» **Work to complete**
Starting with the line that contains "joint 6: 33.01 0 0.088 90" and stopping after the line that contains "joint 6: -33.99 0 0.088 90", copy the entries below exactly. Include nothing else.

» **Supplied material**
_ _ _ _ _
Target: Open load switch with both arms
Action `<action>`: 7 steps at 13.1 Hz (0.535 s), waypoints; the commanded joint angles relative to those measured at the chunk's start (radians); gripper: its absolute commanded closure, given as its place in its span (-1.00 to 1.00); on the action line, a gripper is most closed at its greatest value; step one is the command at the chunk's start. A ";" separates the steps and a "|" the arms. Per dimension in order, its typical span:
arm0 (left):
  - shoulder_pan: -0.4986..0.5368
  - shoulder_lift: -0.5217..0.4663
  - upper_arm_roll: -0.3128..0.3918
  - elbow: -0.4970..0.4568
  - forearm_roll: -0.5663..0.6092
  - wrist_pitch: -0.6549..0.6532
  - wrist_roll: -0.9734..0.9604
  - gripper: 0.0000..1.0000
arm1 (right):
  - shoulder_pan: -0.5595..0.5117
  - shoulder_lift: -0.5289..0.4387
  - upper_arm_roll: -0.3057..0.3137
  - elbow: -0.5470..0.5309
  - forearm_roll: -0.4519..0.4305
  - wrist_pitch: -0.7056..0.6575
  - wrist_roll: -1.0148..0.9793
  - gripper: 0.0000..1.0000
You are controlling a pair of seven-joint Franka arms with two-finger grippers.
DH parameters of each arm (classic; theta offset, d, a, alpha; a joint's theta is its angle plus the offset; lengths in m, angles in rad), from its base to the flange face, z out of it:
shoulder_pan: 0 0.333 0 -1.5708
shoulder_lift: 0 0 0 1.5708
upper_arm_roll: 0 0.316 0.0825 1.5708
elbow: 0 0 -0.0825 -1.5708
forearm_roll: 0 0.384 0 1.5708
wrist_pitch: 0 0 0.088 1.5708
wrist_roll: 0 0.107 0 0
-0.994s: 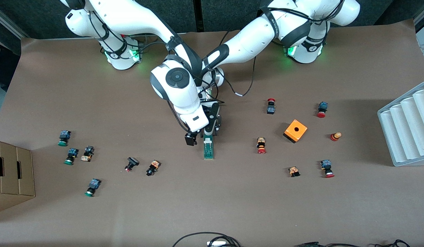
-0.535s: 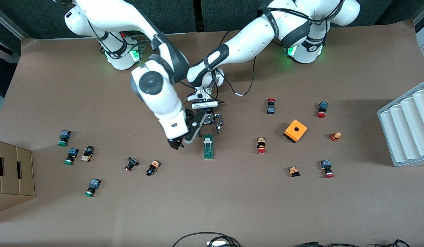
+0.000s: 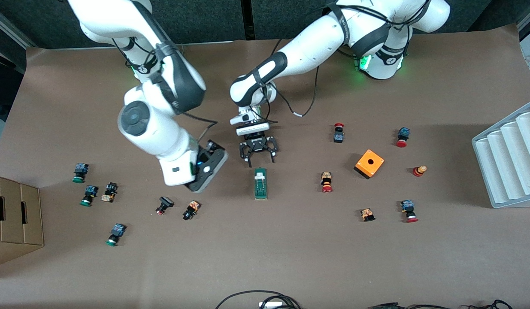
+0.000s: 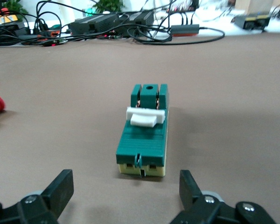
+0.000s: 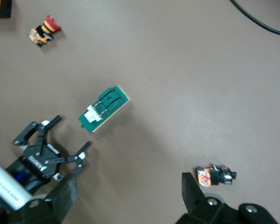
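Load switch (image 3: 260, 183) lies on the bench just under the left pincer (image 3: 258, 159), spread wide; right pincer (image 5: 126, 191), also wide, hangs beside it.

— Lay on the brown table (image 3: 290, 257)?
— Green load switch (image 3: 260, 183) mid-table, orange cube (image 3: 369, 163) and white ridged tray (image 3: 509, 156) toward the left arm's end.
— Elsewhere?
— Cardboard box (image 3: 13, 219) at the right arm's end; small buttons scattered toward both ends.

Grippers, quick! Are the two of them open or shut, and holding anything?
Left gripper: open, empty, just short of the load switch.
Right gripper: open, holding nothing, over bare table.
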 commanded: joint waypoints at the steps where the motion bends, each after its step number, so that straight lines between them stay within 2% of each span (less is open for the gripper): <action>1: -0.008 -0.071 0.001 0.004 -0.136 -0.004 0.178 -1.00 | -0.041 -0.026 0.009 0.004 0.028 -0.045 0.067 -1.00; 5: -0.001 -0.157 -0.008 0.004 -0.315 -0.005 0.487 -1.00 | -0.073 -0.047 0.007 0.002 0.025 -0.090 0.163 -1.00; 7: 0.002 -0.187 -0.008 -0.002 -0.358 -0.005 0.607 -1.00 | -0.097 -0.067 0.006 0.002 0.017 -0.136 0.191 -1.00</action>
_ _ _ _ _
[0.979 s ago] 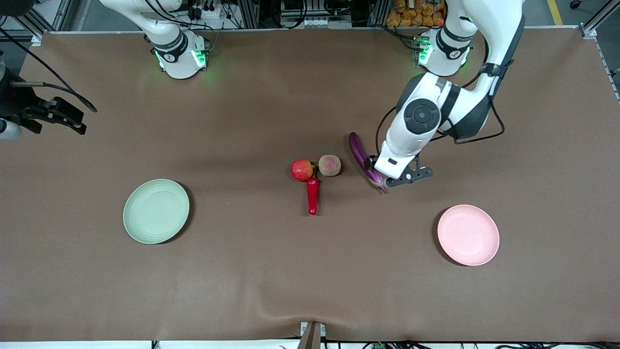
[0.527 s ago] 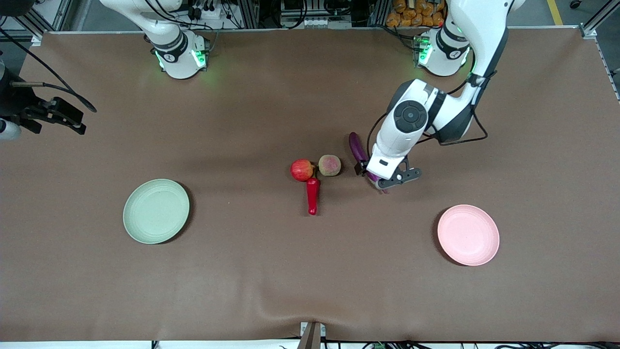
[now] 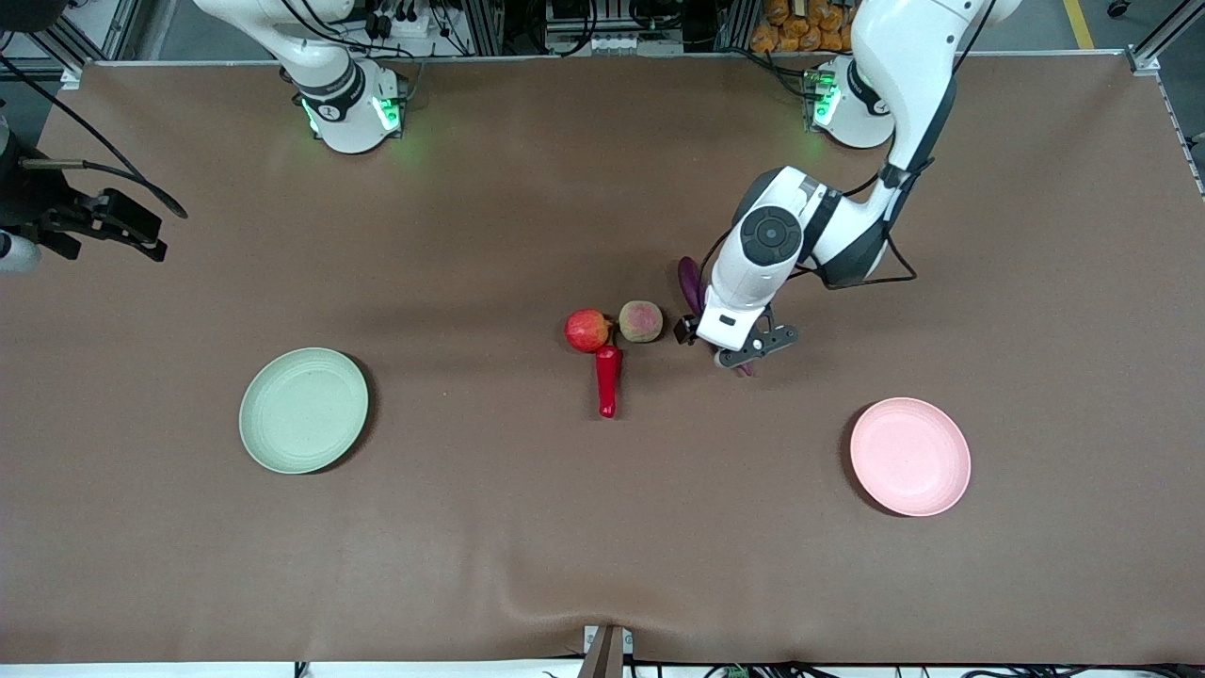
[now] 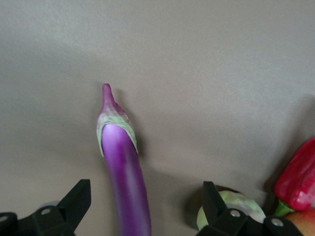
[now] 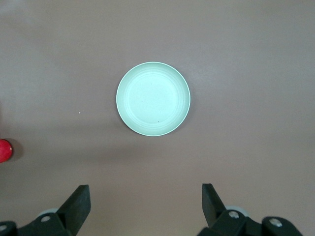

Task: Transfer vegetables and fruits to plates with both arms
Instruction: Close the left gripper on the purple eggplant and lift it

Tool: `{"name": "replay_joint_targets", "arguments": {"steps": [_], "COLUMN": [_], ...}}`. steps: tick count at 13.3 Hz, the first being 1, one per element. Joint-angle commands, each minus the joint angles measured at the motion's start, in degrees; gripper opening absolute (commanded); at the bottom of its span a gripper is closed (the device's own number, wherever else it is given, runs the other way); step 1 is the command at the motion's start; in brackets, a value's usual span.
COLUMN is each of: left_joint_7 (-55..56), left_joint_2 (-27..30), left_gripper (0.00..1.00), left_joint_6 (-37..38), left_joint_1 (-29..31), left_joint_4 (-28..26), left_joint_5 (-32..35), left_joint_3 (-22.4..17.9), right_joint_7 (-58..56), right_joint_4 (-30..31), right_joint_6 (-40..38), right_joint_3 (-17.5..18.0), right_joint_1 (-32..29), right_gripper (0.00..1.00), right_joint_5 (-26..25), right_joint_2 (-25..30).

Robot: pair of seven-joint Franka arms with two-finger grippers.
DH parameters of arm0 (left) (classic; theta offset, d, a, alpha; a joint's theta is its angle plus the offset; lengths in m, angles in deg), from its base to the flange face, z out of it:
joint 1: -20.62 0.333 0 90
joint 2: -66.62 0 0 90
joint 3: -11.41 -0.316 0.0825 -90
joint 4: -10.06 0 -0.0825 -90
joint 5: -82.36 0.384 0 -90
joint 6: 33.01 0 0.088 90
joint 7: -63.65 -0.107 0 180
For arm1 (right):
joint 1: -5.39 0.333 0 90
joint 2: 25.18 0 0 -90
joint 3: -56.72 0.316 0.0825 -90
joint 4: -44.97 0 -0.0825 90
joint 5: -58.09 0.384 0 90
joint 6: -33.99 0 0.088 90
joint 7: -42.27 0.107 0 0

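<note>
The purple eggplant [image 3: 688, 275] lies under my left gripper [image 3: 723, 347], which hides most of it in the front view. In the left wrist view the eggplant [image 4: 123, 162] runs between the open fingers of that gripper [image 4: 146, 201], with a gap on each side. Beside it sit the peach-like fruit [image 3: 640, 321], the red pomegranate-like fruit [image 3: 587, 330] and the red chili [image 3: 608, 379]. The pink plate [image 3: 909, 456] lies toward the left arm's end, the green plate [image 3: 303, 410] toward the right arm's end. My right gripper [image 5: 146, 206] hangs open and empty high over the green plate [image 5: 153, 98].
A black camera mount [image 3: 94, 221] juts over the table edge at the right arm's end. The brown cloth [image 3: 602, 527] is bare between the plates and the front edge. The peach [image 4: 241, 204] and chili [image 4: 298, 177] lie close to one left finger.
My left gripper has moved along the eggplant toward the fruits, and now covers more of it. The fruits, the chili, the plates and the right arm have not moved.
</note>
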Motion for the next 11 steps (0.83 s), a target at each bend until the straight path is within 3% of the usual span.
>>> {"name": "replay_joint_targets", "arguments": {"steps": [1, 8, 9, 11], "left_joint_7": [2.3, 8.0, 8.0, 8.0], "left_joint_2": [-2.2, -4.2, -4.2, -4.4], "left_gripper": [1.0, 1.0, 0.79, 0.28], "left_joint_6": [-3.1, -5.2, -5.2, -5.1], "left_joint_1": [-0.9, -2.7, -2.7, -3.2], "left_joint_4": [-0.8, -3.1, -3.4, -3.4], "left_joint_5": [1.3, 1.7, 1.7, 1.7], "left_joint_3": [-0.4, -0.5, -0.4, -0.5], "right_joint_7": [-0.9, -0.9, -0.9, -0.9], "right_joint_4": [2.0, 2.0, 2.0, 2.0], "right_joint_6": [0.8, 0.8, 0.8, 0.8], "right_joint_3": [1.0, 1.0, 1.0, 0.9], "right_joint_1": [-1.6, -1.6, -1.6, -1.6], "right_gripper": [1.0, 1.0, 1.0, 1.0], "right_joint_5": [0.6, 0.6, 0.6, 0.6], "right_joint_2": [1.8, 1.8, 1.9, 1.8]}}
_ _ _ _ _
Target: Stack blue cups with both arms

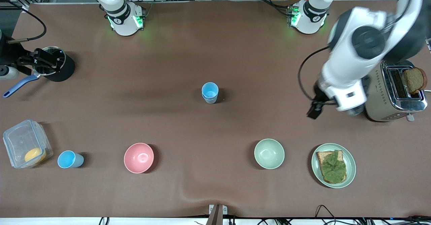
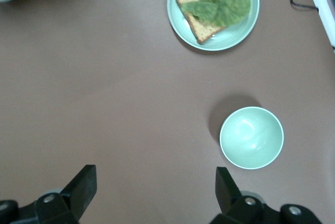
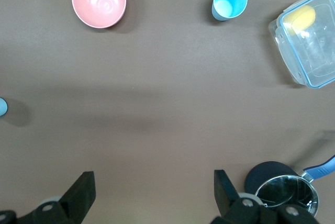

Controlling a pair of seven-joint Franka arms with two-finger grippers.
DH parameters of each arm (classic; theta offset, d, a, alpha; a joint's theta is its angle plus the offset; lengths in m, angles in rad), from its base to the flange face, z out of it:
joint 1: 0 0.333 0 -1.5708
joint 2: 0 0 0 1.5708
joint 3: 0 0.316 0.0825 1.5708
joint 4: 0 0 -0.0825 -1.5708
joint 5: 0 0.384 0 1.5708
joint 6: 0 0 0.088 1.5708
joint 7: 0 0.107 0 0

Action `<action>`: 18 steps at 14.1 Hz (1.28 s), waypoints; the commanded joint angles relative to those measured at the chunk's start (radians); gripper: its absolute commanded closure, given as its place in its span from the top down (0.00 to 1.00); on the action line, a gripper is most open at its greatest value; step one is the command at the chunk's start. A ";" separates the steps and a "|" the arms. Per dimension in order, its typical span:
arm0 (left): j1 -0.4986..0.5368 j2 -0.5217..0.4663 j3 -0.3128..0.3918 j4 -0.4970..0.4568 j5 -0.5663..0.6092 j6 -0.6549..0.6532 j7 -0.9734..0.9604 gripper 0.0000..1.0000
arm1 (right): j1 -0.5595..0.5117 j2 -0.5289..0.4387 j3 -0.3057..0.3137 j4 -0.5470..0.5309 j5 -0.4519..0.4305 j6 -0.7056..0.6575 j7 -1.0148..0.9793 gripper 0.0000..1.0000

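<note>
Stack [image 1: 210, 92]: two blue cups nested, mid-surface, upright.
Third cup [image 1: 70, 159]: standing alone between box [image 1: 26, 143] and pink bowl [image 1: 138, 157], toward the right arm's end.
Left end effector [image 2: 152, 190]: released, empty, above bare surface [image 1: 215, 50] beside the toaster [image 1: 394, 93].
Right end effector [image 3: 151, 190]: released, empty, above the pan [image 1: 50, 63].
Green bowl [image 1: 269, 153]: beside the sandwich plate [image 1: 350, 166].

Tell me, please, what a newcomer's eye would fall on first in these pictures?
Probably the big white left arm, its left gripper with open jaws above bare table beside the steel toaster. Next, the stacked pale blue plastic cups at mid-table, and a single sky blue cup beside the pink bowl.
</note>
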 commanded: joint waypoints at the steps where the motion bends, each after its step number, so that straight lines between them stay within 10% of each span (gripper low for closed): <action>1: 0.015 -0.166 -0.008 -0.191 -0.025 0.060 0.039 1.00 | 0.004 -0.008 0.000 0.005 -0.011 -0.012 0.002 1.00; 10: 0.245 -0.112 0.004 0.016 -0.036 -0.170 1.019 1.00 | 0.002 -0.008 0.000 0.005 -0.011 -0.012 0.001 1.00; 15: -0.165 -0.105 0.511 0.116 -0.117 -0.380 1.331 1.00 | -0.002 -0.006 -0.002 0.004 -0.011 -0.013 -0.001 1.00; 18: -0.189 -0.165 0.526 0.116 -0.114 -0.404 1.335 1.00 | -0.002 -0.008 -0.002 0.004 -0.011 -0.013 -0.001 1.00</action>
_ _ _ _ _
» **Problem solution**
joint 6: 33.01 0 0.088 90
joint 7: -63.65 -0.107 0 180
For arm1 (right):
joint 1: -5.39 0.333 0 90
joint 2: 25.18 0 0 -90
joint 3: -56.72 0.316 0.0825 -90
joint 4: -44.97 0 -0.0825 90
joint 5: -58.09 0.384 0 90
joint 6: -33.99 0 0.088 90

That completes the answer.